Approved by the Cancer.Net Editorial Board, 04/2020

ON THIS PAGE: You will find some basic information about this disease and the parts of the body it may affect. This is the first page of Cancer.Net’s Guide to Childhood Central Nervous System Tumors (Brain and Spinal Cord). Use the menu to see other pages. Think of that menu as a roadmap for this complete guide.

About the body's central nervous system

The body's central nervous system (CNS) consists of the spinal cord and the brain.

The spinal cord consists of nerves that carry information back and forth between the body and the brain. The brain is the center of thought, memory, and emotion. It controls the 5 senses, which include smell, touch, taste, hearing, and sight. It also controls movement and other basic functions of the body, including heartbeat, circulation, and breathing.

The brain is made up of 4 major parts:

  • The cerebrum. This is the largest part of the brain. It contains 2 cerebral hemispheres and is divided into 4 lobes where specific functions occur.

    • The frontal lobe controls reasoning, emotions, problem solving, and parts of speech and movement

    • The parietal lobe controls the sensations of touch, pressure, pain, and temperature

    • The temporal lobe controls memory and the sense of hearing

    • The occipital lobe controls vision

  • The cerebellum. Also called the "little brain," the cerebellum is located underneath the cerebrum. It controls coordination and balance.

  • The brain stem. This is the lowest portion of the brain and connects to the spinal cord. It controls involuntary functions essential for life, such as a person’s heartbeat and breathing.

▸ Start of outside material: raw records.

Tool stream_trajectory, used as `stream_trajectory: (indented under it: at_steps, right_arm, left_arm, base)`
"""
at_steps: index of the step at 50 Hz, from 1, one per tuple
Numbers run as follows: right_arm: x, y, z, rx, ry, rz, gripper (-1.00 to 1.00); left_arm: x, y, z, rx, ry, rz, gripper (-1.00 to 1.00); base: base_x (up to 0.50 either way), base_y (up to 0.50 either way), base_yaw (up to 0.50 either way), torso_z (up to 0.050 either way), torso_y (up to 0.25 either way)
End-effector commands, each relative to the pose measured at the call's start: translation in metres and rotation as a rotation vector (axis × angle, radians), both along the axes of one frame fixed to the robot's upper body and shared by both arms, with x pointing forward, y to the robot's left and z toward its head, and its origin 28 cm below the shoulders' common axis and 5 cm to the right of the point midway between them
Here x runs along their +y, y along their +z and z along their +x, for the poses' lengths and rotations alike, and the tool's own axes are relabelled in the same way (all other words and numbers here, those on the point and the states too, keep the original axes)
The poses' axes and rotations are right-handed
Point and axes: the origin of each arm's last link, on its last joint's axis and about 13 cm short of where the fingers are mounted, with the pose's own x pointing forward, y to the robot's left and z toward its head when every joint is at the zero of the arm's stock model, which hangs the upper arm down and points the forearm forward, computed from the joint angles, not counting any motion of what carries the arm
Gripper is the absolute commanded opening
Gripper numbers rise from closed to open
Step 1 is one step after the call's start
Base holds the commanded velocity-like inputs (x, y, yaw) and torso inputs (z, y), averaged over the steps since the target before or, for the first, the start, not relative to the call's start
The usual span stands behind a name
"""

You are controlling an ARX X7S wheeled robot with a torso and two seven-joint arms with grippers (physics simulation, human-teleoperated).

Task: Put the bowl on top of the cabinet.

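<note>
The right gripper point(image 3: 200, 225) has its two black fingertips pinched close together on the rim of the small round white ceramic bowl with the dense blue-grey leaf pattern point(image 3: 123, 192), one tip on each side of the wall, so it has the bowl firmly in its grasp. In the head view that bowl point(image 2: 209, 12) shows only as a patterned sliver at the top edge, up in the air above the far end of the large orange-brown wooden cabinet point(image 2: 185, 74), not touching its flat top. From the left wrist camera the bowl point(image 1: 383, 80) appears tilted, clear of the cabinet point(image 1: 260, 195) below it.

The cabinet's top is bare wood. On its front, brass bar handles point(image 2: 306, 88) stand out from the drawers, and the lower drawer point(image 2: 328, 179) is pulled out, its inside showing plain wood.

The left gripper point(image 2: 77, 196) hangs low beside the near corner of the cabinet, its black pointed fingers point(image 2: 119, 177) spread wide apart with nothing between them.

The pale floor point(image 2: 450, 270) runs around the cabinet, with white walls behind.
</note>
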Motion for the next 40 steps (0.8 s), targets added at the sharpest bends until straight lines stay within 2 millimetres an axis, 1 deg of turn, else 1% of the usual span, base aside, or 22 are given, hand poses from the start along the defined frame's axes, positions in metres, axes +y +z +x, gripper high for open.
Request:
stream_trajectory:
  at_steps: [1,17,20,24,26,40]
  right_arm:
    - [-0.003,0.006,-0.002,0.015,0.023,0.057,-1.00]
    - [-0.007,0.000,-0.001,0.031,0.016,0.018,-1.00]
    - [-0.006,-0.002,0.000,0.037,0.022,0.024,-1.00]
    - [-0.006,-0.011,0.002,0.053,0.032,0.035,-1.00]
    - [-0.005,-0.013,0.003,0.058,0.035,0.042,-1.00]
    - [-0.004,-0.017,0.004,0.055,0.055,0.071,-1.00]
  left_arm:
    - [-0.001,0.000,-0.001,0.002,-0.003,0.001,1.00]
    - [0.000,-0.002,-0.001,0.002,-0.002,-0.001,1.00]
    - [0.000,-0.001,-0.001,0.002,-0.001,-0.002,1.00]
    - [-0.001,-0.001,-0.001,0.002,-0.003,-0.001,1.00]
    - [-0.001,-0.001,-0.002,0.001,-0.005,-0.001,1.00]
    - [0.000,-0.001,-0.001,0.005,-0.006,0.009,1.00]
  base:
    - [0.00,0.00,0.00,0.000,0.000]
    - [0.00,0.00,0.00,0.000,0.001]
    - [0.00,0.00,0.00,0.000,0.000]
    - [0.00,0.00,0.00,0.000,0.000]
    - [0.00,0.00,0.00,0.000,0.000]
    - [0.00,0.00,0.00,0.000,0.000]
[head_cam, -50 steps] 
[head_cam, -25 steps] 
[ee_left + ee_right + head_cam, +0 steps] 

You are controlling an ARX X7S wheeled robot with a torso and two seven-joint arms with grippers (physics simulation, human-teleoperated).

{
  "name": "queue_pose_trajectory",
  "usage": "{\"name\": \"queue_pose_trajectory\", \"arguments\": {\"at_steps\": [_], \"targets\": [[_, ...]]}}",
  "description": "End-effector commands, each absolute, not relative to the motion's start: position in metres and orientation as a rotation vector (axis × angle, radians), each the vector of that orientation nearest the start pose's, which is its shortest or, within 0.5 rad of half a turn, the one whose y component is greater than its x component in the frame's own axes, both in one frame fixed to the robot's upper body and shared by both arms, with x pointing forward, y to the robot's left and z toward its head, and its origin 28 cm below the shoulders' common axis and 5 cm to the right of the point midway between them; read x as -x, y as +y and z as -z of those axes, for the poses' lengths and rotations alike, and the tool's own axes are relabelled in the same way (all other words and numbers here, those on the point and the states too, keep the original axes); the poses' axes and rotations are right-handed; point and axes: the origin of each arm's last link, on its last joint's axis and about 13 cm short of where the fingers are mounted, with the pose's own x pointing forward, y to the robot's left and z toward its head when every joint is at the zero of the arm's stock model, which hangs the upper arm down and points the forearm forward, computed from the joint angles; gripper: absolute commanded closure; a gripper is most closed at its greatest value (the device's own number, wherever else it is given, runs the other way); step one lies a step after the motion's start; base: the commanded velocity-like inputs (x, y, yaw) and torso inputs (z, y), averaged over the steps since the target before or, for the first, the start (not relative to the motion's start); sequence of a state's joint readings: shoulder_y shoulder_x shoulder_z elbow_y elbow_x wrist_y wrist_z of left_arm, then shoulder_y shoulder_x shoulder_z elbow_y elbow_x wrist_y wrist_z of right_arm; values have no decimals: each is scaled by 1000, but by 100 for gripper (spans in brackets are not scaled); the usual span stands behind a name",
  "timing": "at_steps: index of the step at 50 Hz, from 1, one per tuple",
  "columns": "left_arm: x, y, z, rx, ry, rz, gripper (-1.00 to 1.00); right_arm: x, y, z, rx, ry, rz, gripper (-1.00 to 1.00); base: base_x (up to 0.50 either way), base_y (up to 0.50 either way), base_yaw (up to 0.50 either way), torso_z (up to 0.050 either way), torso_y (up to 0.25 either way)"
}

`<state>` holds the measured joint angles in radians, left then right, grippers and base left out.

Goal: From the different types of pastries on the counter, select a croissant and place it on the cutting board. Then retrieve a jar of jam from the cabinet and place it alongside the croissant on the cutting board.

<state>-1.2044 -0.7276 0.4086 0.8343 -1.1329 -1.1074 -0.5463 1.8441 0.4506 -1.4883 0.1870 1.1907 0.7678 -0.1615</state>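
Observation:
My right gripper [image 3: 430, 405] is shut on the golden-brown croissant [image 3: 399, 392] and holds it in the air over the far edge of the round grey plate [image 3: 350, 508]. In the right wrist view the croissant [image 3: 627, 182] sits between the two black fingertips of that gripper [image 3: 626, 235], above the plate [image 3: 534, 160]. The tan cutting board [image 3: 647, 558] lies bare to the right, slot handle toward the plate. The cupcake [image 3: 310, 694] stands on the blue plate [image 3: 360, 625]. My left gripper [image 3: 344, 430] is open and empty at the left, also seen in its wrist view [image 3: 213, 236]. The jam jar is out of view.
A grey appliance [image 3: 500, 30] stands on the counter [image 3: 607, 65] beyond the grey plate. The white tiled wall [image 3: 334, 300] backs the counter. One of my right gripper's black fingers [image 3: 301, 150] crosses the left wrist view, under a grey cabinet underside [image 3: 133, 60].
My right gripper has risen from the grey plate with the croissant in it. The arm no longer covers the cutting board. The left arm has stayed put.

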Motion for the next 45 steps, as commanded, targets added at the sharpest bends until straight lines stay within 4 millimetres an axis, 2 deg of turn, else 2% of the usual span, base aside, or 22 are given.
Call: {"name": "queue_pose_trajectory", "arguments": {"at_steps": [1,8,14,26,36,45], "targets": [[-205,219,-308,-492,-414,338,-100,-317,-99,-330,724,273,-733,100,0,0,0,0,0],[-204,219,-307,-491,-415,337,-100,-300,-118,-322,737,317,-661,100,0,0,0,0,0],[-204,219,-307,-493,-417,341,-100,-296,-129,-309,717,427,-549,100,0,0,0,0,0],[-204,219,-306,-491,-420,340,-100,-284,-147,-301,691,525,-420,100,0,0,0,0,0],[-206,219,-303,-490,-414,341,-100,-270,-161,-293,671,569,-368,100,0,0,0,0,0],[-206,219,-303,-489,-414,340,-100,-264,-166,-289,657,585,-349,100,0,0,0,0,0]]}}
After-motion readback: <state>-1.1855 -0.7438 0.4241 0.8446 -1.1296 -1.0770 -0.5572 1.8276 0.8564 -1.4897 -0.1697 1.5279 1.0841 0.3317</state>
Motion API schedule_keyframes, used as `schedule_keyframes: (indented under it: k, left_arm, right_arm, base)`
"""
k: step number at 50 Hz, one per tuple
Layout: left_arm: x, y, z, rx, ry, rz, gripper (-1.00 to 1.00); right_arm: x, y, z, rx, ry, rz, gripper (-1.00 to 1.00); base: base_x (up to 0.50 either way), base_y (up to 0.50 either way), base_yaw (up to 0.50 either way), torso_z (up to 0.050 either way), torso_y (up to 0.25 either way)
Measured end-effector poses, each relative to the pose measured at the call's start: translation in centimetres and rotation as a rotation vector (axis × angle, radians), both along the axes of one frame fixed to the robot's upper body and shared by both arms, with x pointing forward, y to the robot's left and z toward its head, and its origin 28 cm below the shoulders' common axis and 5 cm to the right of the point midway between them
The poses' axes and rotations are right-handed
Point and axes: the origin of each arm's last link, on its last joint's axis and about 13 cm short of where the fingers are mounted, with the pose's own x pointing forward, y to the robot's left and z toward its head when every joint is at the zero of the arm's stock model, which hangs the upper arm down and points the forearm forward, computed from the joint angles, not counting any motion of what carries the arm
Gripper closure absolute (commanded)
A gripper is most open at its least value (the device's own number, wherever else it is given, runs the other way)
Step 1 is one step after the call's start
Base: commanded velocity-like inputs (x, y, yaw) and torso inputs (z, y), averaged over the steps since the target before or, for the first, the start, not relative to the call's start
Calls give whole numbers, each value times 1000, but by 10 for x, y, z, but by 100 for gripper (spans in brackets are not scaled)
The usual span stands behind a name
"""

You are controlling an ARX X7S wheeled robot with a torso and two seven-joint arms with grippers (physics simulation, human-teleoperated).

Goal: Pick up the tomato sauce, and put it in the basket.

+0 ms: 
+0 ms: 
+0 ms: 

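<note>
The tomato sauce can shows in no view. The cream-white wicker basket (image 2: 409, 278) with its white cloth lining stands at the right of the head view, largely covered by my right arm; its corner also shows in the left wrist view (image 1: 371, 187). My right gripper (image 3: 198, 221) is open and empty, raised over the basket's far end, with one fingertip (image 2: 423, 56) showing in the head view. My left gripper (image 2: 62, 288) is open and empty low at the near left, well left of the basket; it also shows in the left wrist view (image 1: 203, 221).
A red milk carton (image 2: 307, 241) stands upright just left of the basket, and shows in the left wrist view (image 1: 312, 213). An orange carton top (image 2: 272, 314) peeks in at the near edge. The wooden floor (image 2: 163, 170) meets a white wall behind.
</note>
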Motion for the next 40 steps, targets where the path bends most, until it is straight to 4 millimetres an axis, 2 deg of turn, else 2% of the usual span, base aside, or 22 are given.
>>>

  • The meninges. These are the membranes that surround and protect the brain and spinal cord. There are 3 meningeal layers, called the dura mater, arachnoid, and pia arachnoid.

When a tumor begins in the CNS

A CNS tumor begins when healthy cells within the brain or the spinal cord change and grow out of control, forming a mass. A CNS tumor can be either cancerous or benign. A cancerous tumor is malignant, meaning it can grow and spread to other parts of the body. A benign tumor means the tumor can grow but will not spread.

A CNS tumor is especially problematic because a person’s thought processes and movements may be affected. And, the tissues around the tumor are often vital to the body’s functioning. The treatment of a CNS tumor in infants and young children may be especially challenging because a child's brain is still developing. Doctors consider all these factors in creating the best treatment plan for each child with a CNS tumor.

Types of CNS tumors in children

In most instances, CNS tumors start in the normal cells of the brain and spinal cord called "neurons" and "glia." Tumors that start from neurons include medulloblastoma and primitive neuroectodermal tumors (PNETs). Tumors that start from glia include glioma, astrocytoma, oligodendroglioma, and ependymoma. The tumor's specific name often reflects the CNS tumor's tissue of origin.

In addition to the tumor's name, CNS tumors are described by grade. This means that each tumor is given a grade on a scale of I to IV (1 to 4). The tumor's grade reflects whether the tumor is likely to behave aggressively and whether it is likely to spread to other parts of the brain and spine. Grading is described later in this guide in more detail. There are also specific factors within each tumor type that affect how quickly the tumor will grow. Many of these differences depend on genetic changes found within the tumor (see Diagnosis).

The following types of CNS tumors are most common among children:

This guide covers CNS tumors diagnosed in children and adolescents. Learn more about brain tumors in adults in a separate guide on this website.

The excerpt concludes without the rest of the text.